> Exercise goal: Exact reproduction of the data is required, with images excluded.

> Data segment:
[Start of Attachment]
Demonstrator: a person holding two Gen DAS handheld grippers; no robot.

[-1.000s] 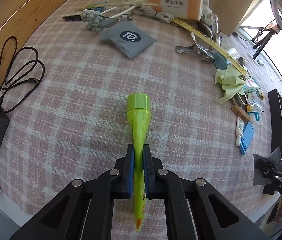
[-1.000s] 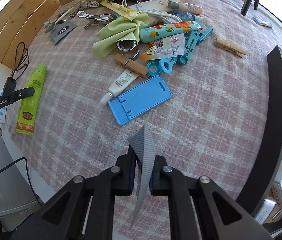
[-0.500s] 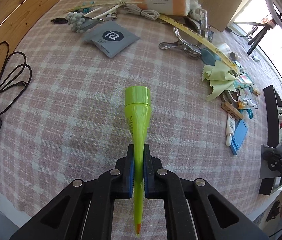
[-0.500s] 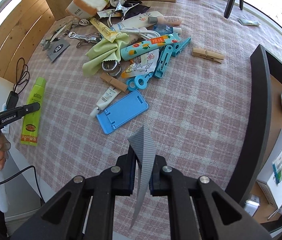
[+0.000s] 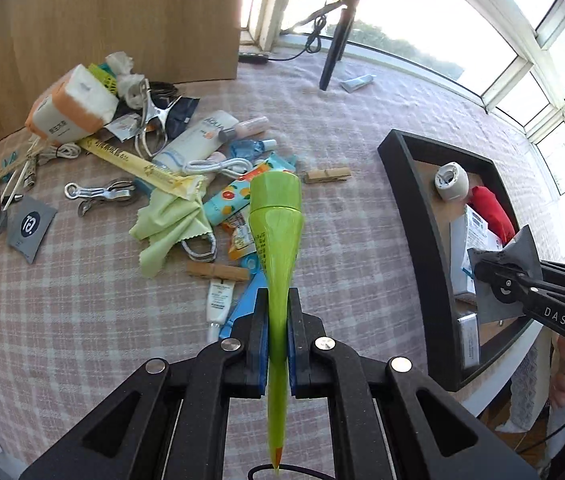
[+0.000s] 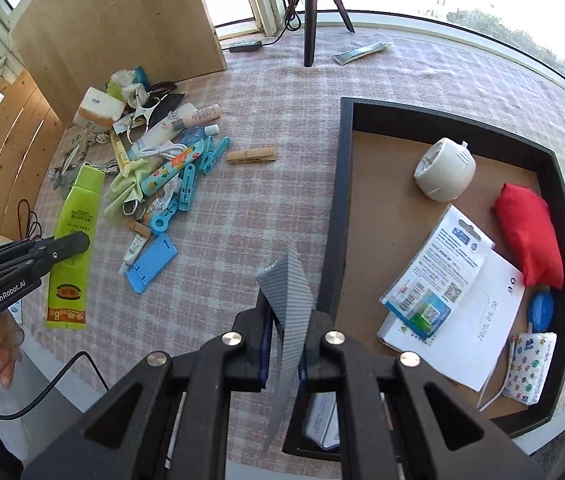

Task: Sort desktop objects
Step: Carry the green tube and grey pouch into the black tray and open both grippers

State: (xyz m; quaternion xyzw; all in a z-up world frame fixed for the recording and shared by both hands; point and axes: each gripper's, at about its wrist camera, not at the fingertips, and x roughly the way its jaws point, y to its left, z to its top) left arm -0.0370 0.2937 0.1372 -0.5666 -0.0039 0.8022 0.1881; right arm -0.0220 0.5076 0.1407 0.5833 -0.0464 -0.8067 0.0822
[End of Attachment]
> Written answer:
Demonstrator: a person holding two Gen DAS handheld grippers; no robot.

[-1.000s] 
[-1.000s] 
[-0.500s] 
[-0.500s] 
[+0.000s] 
[+0.000s] 

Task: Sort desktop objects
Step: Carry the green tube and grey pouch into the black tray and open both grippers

State: (xyz m; quaternion xyzw; all in a z-up world frame fixed for the recording and shared by both hands; point and axes: each gripper's, at about its wrist camera, not at the fingertips, and x roughly the way its jaws point, y to its left, z to its top) left arm -0.0370 0.2937 0.1372 -0.5666 -0.0039 0.8022 0.1881; right arm -0.0220 0.5076 0.1407 0.5833 -0.0464 -0.8067 0.0822

This exercise is complete.